The volume of the music rose suddenly, then died away. When it was gone, all that remained was the lapping of a wake against the hull of the yacht. Dina’s eyes narrowed suddenly, as if remembering physical pain. Her gaze remained on the image of the boulevard St-Rémy, but Gabriel could see that it was Dizengoff Street that occupied her thoughts.

“On the morning of October 19, 1994, I was standing at the corner of Dizengoff and Queen Esther streets with my mother and two of my sisters. When the Number Five bus came, I kissed my mother and sisters and watched them climb on board. While the doors were open, I saw him.” She paused and turned her head to look at Gabriel. “He was sitting just behind the driver, with a bag at his feet. He actually looked at me. He had the sweetest face. No, I thought, it couldn’t be possible. Not the Number Five bus on Dizengoff Street. So I said nothing. The doors closed, and the bus started to drive away.”

Her eyes clouded with tears. She folded her hands and laid them over the scar on her leg.

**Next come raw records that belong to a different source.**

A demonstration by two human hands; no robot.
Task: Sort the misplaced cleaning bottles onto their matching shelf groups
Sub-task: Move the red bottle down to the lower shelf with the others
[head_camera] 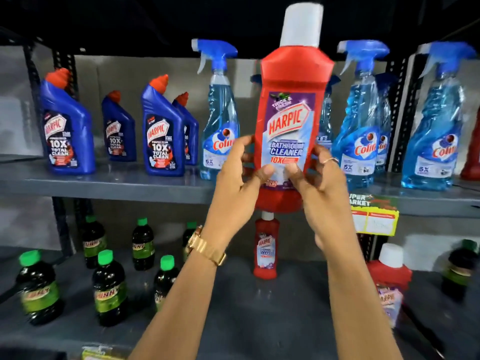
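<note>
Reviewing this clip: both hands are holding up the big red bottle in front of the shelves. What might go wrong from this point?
1. Both hands pinch only the lower part of the red bathroom cleaner bottle; its tall upper part could tip.
2. Blue spray bottles stand close on either side and could get knocked over.
3. Setting it down here would misplace it: a matching small red bottle stands on the lower shelf.

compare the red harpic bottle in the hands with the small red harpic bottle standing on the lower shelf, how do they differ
The held red Harpic bottle is lifted in front of the upper shelf, gripped by the left hand and right hand; the small red Harpic bottle stands untouched on the lower shelf. The held one looks far larger, though it is also nearer the camera. Both are upright, red, white-capped, with Bathroom Cleaner labels.
</note>
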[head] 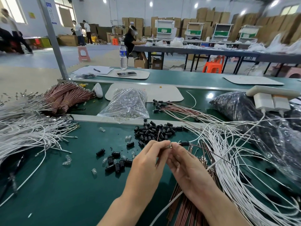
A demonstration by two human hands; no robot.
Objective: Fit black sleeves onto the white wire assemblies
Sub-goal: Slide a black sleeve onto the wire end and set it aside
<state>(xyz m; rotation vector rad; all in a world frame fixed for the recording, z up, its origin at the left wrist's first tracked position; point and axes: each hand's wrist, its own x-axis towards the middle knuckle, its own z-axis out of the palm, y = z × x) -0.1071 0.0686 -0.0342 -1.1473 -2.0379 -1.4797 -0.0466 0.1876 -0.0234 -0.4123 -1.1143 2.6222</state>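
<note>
Ceiling lights (151,3) are flooding the hall evenly; a left window (15,11) is blowing out white. Glare is sparkling on the clear plastic bag (128,103). The wide lens is bending the grey post (52,38), and white wires (254,193) are blurring at the right edge.

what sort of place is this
Most likely a factory assembly floor for wiring: heaps of white wires and loose black sleeves on a green workbench, stacked cardboard boxes along the far wall, and more long work tables behind.
</note>
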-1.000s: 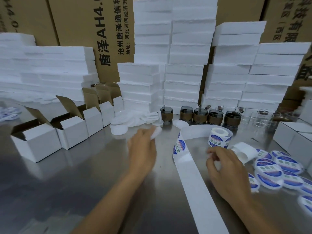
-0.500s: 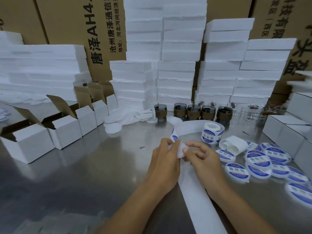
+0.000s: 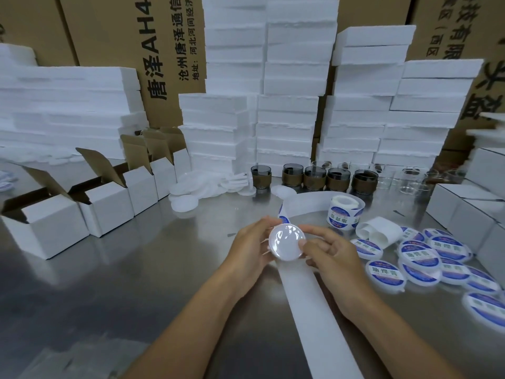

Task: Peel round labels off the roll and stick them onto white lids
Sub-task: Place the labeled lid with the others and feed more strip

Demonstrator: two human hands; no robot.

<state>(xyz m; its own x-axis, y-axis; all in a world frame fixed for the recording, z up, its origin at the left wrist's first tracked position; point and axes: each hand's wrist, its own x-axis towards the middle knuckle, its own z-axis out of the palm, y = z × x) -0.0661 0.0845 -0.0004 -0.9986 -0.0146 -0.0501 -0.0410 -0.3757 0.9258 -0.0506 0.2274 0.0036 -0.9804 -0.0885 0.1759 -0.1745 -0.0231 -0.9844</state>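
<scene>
The steel surface [image 3: 136, 269] carries stacks of white foam blocks [image 3: 295, 105] along its far edge. A row of open white boxes [image 3: 106, 212] stands at the left. A bare backing strip [image 3: 314, 310] runs from the near edge up to the label roll [image 3: 345, 214], right of centre. Labelled lids [image 3: 420, 255] lie grouped at the right; plain lids [image 3: 196, 187] lie far left of centre. The left hand [image 3: 248, 247] grips the left rim of one white lid [image 3: 285, 243], held above the strip at centre. The right hand [image 3: 333, 253] pinches its right rim.
</scene>
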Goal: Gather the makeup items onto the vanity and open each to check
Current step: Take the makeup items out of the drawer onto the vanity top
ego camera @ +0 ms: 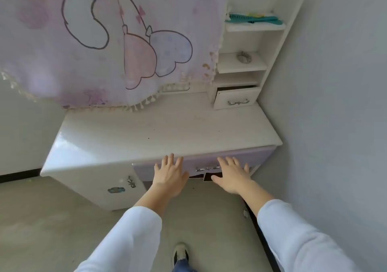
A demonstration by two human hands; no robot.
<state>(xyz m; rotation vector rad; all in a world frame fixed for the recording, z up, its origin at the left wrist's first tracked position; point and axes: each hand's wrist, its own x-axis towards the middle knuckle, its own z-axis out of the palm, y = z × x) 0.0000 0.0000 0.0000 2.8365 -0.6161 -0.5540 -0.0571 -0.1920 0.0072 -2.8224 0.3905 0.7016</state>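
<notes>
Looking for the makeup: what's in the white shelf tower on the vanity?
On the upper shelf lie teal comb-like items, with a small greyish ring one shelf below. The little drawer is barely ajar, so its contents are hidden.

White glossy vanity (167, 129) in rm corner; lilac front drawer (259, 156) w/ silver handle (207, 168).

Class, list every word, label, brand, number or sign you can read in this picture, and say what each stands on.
No text can be read.
The cloth above the vanity shows only a cartoon drawing, no letters.
The sticker on the cabinet door is too blurred to tell if it bears any writing.
</notes>
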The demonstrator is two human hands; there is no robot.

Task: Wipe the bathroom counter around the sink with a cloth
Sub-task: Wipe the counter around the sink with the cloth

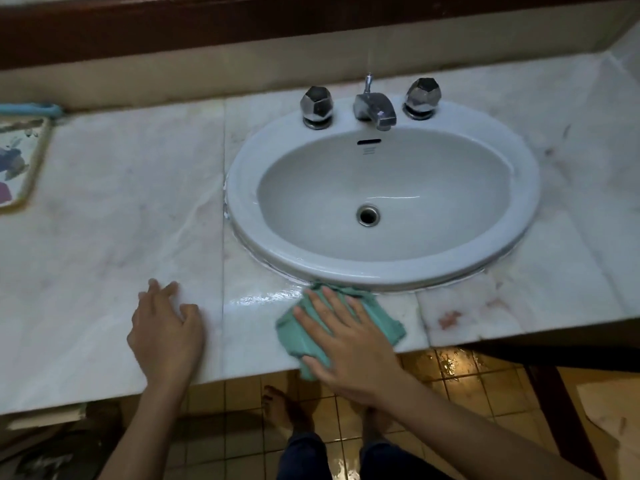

“So what did this boy have in his bag, this boy who I saw but said nothing about? He had the shell of an Egyptian land mine, that’s what he had in the bag. He had twenty kilograms of military-grade TNT and bolts soaked with rat poison. The flash came first, then the sound of the explosion. The bus rose several feet into the air and crashed to the street again. I was knocked to the ground. I could see people screaming all round me, but I couldn’t hear anything—the blast wave had damaged my eardrums. I noticed a human leg lying in the street next to me. I assumed it was mine, but then I saw that both my legs were still attached. The leg had come from someone in the bus.”